So for the past year and a half or so I have been interested in names. I guess the fascination started for me when Leslie and I wrestled through trying to decide what to name Eden. How do you give a little person a word that she or he will hear to describe them for the rest of their lives? Someone, somewhere once made the mistake of Gertrude, and we didn’t want to repeat that.
You have to worry about nicknames, what the name might rhyme with, or how it might impact their psychological development. So we steered away from the clever ideas (my apologies to my pal Brady Bunch) and settled on Eden.
This may seem trivial, but it really is a central thought in the Scriptures. After all, God’s first task to humanity is to name the world around them. The Jewish people thought of names as the essence of a person. This is why if you wanted to know the emotional state of a Hebrew woman in the Old Testament, you just had to look at what she named her children. There are kids named in the O.T. the equivalent of “I’m depressed” which has to feel a bit disappointing to the kid.
This theme is especially prominent in the book of Genesis. Almost every chapter the storyteller is telling us who is named what, and why.
But in Genesis 11, a different concern creeps in.
The builders of Babel’s tower are interested not just in their names, but in making their names great. So they build, and God does his whole Jenga thing, and their building project falls apart. In trying to make a name for themselves, they actually become more disconnected from each other.
But the real apex of this theme is in found in the story of a guy named Jacob (meaning heel-grabber or liar). When we meet Jacob, he’s doing a good job at living up to his name. His brother actually says after being betrayed by him, “is he not rightly named Jacob?” Jacob had stolen his brother blessing, he had tried to be more than he was, and found out that just made him exactly more like himself.

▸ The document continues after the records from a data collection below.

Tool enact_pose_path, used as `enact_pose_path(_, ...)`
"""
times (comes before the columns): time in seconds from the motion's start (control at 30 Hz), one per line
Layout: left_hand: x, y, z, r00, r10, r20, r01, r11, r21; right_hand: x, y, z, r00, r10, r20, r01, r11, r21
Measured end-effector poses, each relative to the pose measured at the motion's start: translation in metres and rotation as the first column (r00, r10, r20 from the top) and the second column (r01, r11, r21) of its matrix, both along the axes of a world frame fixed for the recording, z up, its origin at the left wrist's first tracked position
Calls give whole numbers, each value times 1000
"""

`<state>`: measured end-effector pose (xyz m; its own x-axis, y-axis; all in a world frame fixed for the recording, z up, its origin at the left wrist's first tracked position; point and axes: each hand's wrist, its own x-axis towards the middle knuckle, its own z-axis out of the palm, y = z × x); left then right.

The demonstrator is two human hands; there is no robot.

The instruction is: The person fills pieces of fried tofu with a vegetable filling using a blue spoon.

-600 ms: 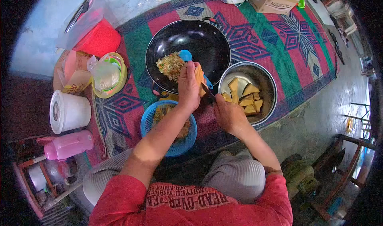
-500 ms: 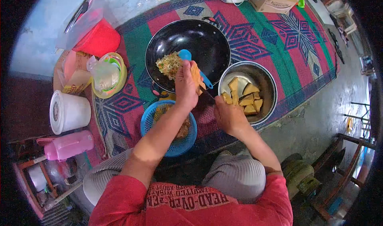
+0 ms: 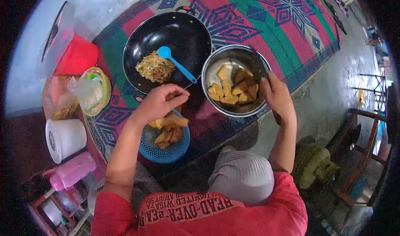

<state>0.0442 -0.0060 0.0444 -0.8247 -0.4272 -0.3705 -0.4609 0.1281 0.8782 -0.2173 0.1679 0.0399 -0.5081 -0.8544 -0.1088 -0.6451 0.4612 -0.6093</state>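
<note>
Over patterned matting (image 3: 271,36), we now see our left hand (image 3: 160,102), fingers released, above the eight-o'clock basket (image 3: 163,156), our right hand (image 3: 278,95) grasping the knife (image 3: 260,61) at three: cutting apparently pauses.

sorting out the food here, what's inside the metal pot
Chunky yellow pieces lie inside the metal pot, some looking browner. Whatever lies beneath them is covered and cannot be seen.

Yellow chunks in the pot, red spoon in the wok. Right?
Wrong colour: the head view shows the spoon is blue. It is in the wok, and the yellow chunks are in the pot.
</note>
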Motion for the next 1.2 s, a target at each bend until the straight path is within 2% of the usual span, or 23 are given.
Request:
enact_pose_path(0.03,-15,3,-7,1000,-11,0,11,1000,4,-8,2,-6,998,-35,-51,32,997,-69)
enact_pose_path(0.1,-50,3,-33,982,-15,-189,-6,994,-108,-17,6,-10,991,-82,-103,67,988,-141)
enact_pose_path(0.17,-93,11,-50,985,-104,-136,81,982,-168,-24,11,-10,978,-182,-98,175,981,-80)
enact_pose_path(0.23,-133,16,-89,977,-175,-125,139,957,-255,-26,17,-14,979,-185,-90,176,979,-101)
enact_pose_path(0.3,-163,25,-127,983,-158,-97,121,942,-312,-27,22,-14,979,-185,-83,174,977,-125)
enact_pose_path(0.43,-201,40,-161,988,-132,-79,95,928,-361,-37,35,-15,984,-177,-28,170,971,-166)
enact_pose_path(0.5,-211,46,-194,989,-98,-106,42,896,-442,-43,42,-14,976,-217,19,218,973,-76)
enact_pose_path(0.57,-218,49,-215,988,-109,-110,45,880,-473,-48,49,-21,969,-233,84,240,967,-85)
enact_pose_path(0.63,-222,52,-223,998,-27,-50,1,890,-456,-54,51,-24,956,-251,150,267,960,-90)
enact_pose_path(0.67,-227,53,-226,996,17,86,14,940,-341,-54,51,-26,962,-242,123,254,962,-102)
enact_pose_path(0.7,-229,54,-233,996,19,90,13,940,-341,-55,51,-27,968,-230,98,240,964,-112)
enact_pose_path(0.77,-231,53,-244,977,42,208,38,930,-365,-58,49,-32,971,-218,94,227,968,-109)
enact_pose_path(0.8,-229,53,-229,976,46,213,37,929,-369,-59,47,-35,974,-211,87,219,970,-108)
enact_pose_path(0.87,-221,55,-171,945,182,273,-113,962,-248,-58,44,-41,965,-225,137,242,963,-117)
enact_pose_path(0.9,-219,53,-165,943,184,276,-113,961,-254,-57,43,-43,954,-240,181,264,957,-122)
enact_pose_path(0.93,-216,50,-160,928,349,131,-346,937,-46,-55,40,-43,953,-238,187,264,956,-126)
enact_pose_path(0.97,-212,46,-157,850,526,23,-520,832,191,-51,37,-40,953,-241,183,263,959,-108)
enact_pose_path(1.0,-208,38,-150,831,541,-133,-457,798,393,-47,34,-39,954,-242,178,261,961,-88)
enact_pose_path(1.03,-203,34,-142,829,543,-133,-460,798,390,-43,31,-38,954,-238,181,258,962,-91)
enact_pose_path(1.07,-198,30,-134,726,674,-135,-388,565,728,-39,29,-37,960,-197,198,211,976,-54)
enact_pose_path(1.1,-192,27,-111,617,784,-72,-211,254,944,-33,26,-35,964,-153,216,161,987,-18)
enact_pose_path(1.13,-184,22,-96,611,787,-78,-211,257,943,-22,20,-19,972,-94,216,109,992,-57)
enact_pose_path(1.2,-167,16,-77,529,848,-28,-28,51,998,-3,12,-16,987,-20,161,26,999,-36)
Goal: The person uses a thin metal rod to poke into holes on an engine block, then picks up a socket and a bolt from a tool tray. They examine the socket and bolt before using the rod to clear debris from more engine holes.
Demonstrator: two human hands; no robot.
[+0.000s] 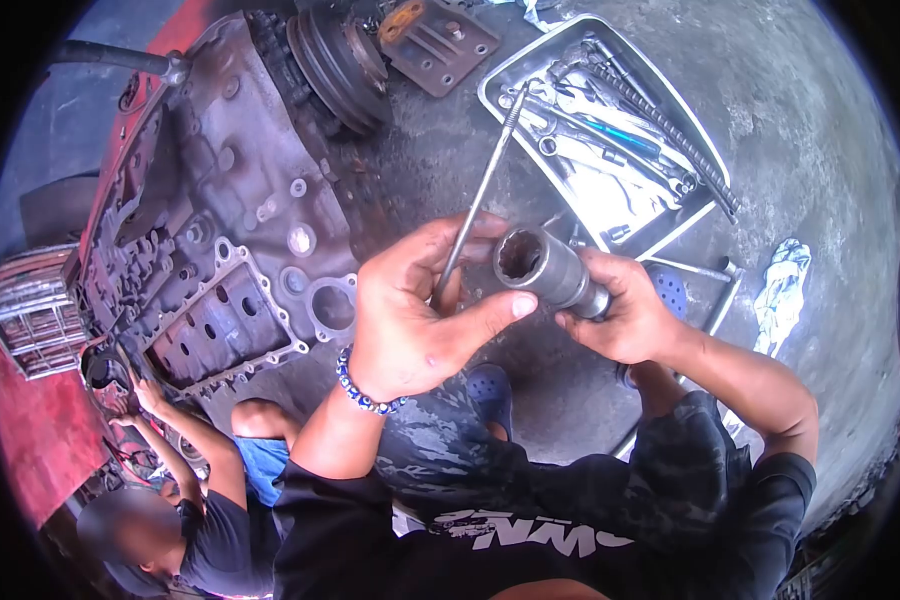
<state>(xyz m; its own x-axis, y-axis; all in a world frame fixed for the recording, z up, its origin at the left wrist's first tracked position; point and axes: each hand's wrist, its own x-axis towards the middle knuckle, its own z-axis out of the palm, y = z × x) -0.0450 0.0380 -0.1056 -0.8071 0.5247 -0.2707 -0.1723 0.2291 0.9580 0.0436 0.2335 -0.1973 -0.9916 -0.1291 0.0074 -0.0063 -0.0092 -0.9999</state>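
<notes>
A thick metal socket [562,268] is gripped by my right hand [625,310], its toothed open end facing up and to the left. My left hand [410,310], with a beaded bracelet at the wrist, has its fingers round a long thin metal rod [490,175] that points up and to the right, its tip over the tray's edge. The left thumb reaches toward the socket's open end; whether it touches cannot be made out. To the left of my hands lies a large engine block [260,130] with a rectangular opening and bolt holes.
A metal tray [490,95] holds wrenches and other tools. Near it are a pulley [335,70], a rusty bracket [440,50] and a crumpled wrapper [782,285]. At the lower left a co-worker [210,540] reaches toward the engine. A metal stand [720,300] is beside my leg.
</notes>
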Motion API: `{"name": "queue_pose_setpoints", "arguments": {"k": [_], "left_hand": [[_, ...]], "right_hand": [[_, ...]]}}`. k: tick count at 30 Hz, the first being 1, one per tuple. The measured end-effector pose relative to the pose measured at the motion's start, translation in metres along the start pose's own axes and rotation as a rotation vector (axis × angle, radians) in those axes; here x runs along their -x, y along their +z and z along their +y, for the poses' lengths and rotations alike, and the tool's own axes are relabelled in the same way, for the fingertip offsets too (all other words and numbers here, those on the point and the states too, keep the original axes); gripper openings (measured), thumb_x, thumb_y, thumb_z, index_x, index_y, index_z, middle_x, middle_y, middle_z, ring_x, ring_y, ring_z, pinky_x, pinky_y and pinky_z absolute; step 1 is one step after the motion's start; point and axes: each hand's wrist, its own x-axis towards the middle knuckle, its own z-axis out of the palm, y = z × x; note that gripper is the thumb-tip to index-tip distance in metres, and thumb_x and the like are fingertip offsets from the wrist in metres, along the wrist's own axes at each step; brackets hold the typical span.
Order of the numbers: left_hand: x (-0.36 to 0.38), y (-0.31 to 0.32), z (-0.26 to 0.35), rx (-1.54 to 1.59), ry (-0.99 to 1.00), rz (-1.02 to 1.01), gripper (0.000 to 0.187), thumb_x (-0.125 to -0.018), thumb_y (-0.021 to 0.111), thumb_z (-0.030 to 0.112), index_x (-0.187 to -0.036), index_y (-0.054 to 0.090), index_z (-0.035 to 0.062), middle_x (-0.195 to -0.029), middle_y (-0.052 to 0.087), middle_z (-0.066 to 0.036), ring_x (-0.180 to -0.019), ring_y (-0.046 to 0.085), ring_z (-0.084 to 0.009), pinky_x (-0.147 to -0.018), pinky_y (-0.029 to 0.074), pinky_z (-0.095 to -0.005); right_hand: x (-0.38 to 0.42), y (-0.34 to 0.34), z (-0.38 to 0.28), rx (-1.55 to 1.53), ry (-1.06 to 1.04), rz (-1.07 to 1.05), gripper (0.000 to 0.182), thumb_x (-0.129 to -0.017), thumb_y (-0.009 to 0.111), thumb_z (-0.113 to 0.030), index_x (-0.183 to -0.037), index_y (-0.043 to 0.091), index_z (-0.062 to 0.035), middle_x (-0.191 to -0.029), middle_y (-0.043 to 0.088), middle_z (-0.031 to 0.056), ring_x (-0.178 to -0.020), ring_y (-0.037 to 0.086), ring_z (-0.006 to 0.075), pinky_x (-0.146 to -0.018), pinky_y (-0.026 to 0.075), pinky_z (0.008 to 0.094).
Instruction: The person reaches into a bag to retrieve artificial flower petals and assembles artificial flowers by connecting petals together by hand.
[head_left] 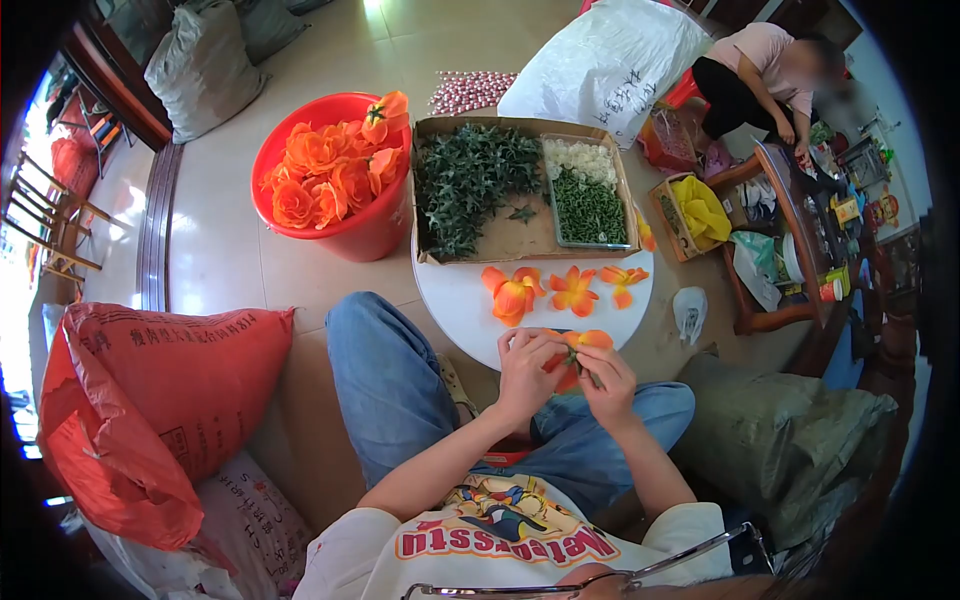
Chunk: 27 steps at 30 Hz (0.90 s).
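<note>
Above my lap, at the near edge of a round white table (440, 300), both hands hold an orange artificial flower (594, 339). My left hand (530, 372) is closed on its left side. With fingers pinched, my right hand (608, 385) grips it near a small dark green piece (571, 356) at its centre. The fingers partly hide the flower. Just beyond lie a fuller orange flower (513, 296), a flat petal piece (573, 291) and another petal piece (624, 284). A cardboard box (520, 236) on the table contains green star-shaped leaf pieces (465, 185).
Orange flowers fill a red bucket (365, 235) left of the box. Inside the box, a clear tray (592, 205) holds green and white bits. Sacks (190, 370) flank me. A co-worker (765, 75) sits at the back right, beside a wooden table (790, 230).
</note>
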Motion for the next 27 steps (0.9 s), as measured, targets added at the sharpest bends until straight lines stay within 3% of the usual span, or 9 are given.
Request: {"name": "queue_pose_setpoints", "arguments": {"k": [6,9,12,21,27], "left_hand": [[0.000,-0.002,0.004,0.033,-0.041,-0.001,0.020,-0.061,0.075,0.005,-0.078,0.065,0.0071,-0.090,0.070,0.001,-0.093,0.058,-0.0188,-0.093,0.034,-0.0372],[0.001,-0.001,0.004,0.032,-0.042,0.005,0.019,-0.062,0.075,0.004,-0.078,0.064,0.0069,-0.092,0.070,0.002,-0.092,0.058,-0.0189,-0.093,0.034,-0.0372],[0.002,0.000,0.000,0.026,-0.055,0.002,0.019,-0.063,0.075,0.004,-0.078,0.063,0.0068,-0.092,0.070,0.002,-0.092,0.058,-0.0190,-0.093,0.034,-0.0372],[0.012,-0.020,0.001,-0.044,-0.096,-0.069,0.036,-0.063,0.080,0.011,-0.092,0.059,0.0101,-0.104,0.065,0.001,-0.101,0.054,-0.0214,-0.094,0.032,-0.0394],[0.025,-0.035,-0.010,-0.099,-0.159,-0.080,0.041,-0.063,0.082,0.015,-0.097,0.059,0.0116,-0.107,0.065,0.001,-0.103,0.053,-0.0207,-0.094,0.031,-0.0377]], "right_hand": [[-0.011,-0.008,-0.013,-0.116,0.024,-0.016,0.023,-0.072,0.068,0.008,-0.093,0.065,-0.0016,-0.093,0.066,0.0116,-0.081,0.065,0.0272,-0.070,0.053,0.0336],[-0.004,0.001,-0.001,-0.120,0.112,0.025,0.022,-0.074,0.070,0.006,-0.094,0.065,-0.0010,-0.090,0.066,0.0120,-0.080,0.065,0.0264,-0.069,0.053,0.0322],[-0.006,0.004,-0.003,-0.249,0.335,-0.004,0.019,-0.074,0.072,0.004,-0.090,0.066,-0.0001,-0.088,0.065,0.0119,-0.078,0.065,0.0249,-0.066,0.053,0.0304],[-0.029,-0.011,-0.001,-0.132,0.207,-0.205,0.012,-0.070,0.072,0.003,-0.079,0.065,-0.0005,-0.080,0.061,0.0068,-0.078,0.056,0.0231,-0.064,0.049,0.0318],[-0.042,-0.014,0.000,-0.010,0.181,-0.353,0.011,-0.068,0.072,0.000,-0.074,0.064,-0.0018,-0.077,0.057,0.0064,-0.081,0.053,0.0253,-0.069,0.045,0.0346]]}}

Just like the builders of Babel.
In Genesis 32, Jacob is alone, and so the story tells us a man wrestled with him till daybreak. As if that was a perfectly ordinary thing that happens to people when they are left alone.
But this is not your average wrestling match. Jacob finds out later that he is wrestling with God. He gets God in a headlock, like you do, and asks for a blessing.
But his wrestling partner doesn’t say what do you want? He asks “what is your name.” Jacob tells him, and then the man renames him. He calls him Israel.* But Jacob wants to know who this guy is. Who are you to give me a new name?
But the guy doesn’t answer Jacob. Not yet.
It’s a few chapters later that Jacob finds out what was really going on. God comes to Jacob again and tells him that his name is now Israel. And the very next words are “I am God Almighty.”
Jacob gets his answer, and his new name.
The implications of this story are both subtle and profound. We spend most of our lives trying to live up to who others say we are. If you know that others expect you to be somebody, chances are you will pursue that identity, if the people around you have written you off, chances are you will as well.
But Jacob asks the one question many of us fail to. Who are you to give me this name? What gives you the right, mystery WWF man, to say this about me?
The Book of Revelation has a ton of allusions to the book of Genesis, mainly because on many levels it’s a book about a fresh start, about a new Creation. And in the beginning of Revelation we’re told that in God’s reality, God’s plan is to give us each a white stone with a new name.
The end of the story of God is all of us finally know who we really are.
Because if we’re made in God’s image, maybe he’s the only one who knows really knows who we are in the first place.
*If I was Jacob, I would ask for a more normal sounding name like Steve or Gary.